The folks at Valley Venture Mentors say they believe in setting big goals. Through its mentorship programs and its Accelerator Awards, VVM aims to create nothing short of an entrepreneurial renaissance in Western Mass. by building what Roberts calls an ecosystem, in which startup businesses can grow and flourish, both locally and globally.

“When Valley Venture Mentors was founded in 2011, there weren’t the entrepreneurship programs in colleges that there are now, and there certainly wasn’t the support of an ecosystem,” Roberts said. “It’s hard to get started on your own, in isolation. They don’t know what they don’t know before they come in — how to find your customers, who your customers are. Do you have the presentation model? Do you actually have a flawed business model? Through the process of this program, we help them with all that.”

The proof the companies’ success, Roberts says, is in the pudding. In 2016, VVM startups created $7.9 million in earnings and attracted $11.3 million in outside funding — everything from angel and venture-capital investments to prestigious federal research grants. VVM startups supported 227 full-time and 613 part-time and contract jobs, in addition to spending $2.45 million on service providers outside payroll.

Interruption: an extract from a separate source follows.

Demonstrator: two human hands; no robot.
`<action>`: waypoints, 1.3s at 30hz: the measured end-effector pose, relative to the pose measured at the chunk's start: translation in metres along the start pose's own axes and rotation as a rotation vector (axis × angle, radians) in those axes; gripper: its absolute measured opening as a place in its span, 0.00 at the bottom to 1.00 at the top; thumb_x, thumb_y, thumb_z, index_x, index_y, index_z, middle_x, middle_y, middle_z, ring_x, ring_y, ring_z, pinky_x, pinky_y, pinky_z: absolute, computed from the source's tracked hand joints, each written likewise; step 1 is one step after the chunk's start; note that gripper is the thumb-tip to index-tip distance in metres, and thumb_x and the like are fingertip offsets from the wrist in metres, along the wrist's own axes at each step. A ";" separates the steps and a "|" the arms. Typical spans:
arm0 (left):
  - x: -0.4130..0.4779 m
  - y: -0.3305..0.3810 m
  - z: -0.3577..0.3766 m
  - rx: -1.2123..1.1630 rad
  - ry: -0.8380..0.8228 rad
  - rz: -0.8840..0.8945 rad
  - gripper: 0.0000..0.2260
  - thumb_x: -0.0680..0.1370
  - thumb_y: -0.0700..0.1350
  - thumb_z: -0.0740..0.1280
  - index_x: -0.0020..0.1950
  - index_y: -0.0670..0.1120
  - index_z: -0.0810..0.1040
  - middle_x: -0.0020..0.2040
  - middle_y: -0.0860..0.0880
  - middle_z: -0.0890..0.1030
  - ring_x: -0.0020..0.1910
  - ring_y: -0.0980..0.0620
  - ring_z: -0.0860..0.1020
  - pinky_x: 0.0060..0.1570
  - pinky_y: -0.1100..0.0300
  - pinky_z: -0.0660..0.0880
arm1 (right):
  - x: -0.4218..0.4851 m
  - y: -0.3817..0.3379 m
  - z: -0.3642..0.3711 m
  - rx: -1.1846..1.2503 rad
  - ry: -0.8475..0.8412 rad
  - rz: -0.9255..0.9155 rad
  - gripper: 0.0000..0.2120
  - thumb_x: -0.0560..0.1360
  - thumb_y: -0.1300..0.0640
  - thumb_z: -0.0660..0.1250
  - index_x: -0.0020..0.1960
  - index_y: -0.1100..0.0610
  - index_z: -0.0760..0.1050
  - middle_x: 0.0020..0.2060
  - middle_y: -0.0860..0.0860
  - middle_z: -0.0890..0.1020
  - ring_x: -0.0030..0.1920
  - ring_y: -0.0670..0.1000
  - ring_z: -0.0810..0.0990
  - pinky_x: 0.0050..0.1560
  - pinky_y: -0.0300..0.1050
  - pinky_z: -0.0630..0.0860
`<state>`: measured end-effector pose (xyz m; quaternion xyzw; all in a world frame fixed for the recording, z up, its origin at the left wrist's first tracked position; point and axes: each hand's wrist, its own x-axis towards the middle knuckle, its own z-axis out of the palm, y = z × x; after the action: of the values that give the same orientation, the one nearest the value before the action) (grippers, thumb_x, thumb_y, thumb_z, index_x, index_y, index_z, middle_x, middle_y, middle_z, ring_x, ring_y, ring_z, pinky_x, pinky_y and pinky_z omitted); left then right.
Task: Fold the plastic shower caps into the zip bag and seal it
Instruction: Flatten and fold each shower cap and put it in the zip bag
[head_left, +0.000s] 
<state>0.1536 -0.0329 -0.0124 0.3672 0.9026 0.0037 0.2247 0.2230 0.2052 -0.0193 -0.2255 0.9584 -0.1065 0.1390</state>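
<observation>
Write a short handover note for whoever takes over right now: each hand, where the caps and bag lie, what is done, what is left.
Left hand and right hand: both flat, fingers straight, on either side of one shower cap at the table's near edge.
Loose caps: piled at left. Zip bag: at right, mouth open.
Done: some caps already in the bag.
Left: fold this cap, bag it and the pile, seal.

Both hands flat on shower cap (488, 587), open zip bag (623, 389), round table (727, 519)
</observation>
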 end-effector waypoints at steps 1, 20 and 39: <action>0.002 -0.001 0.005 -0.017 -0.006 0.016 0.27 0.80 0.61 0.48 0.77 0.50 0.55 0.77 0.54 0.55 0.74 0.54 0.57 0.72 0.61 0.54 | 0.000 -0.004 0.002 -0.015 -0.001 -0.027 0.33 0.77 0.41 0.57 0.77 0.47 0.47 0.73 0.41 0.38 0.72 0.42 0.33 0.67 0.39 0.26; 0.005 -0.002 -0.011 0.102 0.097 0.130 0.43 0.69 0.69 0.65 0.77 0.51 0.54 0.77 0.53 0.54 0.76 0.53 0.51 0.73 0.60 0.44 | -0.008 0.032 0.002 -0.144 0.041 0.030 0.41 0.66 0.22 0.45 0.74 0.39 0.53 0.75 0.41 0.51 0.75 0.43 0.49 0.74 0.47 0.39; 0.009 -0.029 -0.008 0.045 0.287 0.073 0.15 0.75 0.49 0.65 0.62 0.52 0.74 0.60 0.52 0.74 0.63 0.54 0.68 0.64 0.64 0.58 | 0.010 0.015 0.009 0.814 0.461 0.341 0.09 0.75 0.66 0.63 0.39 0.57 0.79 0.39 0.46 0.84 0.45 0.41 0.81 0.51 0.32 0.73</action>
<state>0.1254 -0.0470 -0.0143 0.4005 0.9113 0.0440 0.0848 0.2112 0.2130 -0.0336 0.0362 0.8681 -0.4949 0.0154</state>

It’s worth noting, Roberts says, that VVM’s startups are also diverse. While 63% of the companies in this year’s cohort were women-led, and more than 50% were led by people of color, the numbers for similar programs are much lower, nationally (23% led by women and 20% led by people of color), according the Ewing Marion Kauffman Foundation, which supports women and minority entrepreneurs.

“There’s something about the way we’re doing this — it’s on nights and weekends, we provide childcare, we do a founder-blind application process — that’s really different,” Roberts told BusinessWest. “I think it’s something that’s specific to Western Massachusetts, that is human-friendly. They can succeed here.”

With the aid of VVM’s Accelerator program, they’re gaining the resources to do just that — with rewards that go far beyond a dollar sign.